Ranjan’s lovers come across as people who do what they do not to impress others but simply because their heart tells them to behave the way they are shown. Both the lead actors are extremely affective in showing their character’s innerworld. Nushrat Bharucha has the author-backed role as the girl who must sacrifice her love to make her parents happy. Not exactly the most novel of ideas. The sincerity with which the young almost-new actress approaches her part propels the part to a level beyond the mundane.

 Yes, you feel the girl trapped in a marriage of compromise where the cruelty is so intangible and prone to sarcasm that it seems negligible from the outside. Director Luv Ranjan shows Vani’s  suffocation through some disturbing scenes of marital rape. Outwardly Vani’s husband is no brute. She carries no signs of his cruelty on her body. It’s worse. The soul gets wounded.

In a languorously-shot lengthy stretch of post-marital escape into Utopian happiness we see Vani united with her lover again. They spend time together,frolic in the snow, live out some of the dreams they had dreamt during courtship.They don’t talk much.And when they do the words are never meant to impress us. For a change the couple seems to be talking to each other rather than to an imaginary audience.

 Kartik  Aaryan manages to hold his own with an endearing performance far removed from what he attempted in the director’s Pyaar Ka Punchnaama. He is  here  to stay.Though there are patches of aridity in the relationship(what was Akaash doing while Vani was suffering in malfunctional domesticity?) this is a very good film about a bad marriage, or what  havoc a wrong decision about one’s life can create.
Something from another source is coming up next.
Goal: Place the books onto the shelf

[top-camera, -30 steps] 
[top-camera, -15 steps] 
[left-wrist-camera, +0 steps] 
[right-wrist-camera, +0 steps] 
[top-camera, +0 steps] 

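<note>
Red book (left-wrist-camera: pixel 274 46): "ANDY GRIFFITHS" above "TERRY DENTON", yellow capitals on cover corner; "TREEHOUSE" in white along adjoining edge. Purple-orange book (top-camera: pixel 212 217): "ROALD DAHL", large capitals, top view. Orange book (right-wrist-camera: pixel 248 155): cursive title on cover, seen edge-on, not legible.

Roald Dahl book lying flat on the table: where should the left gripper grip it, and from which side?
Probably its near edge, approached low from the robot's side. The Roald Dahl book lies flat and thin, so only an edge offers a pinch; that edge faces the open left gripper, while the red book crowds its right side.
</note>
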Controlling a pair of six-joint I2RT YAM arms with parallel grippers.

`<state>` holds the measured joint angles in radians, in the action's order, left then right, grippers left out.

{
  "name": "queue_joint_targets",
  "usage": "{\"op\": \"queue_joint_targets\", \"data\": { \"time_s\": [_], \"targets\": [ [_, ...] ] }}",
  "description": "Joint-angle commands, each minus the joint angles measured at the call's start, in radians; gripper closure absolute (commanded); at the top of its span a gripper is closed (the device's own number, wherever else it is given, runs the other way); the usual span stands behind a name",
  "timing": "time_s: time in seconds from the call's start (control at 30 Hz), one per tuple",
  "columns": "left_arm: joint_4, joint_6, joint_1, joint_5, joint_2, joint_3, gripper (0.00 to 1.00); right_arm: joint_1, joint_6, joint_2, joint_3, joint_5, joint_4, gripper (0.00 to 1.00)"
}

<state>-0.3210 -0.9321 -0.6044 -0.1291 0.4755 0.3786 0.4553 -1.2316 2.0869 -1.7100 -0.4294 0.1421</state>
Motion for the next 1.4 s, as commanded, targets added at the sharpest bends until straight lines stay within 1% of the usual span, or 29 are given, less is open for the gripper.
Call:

To his credit director Luv Ranjan is able to hold the lovers’ predicament in place .He has a keen eye for the inner life of his protagonists.Their inner turmoil is palpable and urgent.Seldom since Sanjay Leela Bhansali’s have we wished so intently to see two people in love to be united . Ranjan quietly sucks us into the story of Akaash and Vani. Suffused in contemplative silences and deriving its dramatic energy from the age-old debate on  arranged versus love marriages, Akaash Vani is thoughtful and  absorbing not prone to  tripping over with nervous anxiety and excessive energy to hold our attention.

The world of Akaash Vani is far removed from the bantering bawdy backchat of Pyaar Ka Punchnaama. But that is the beauty of the second film. It tells you that the director is not frozen  in his initial world.With first-rate performances by both Nushrat and Kartik this is one love story you can’t afford to miss.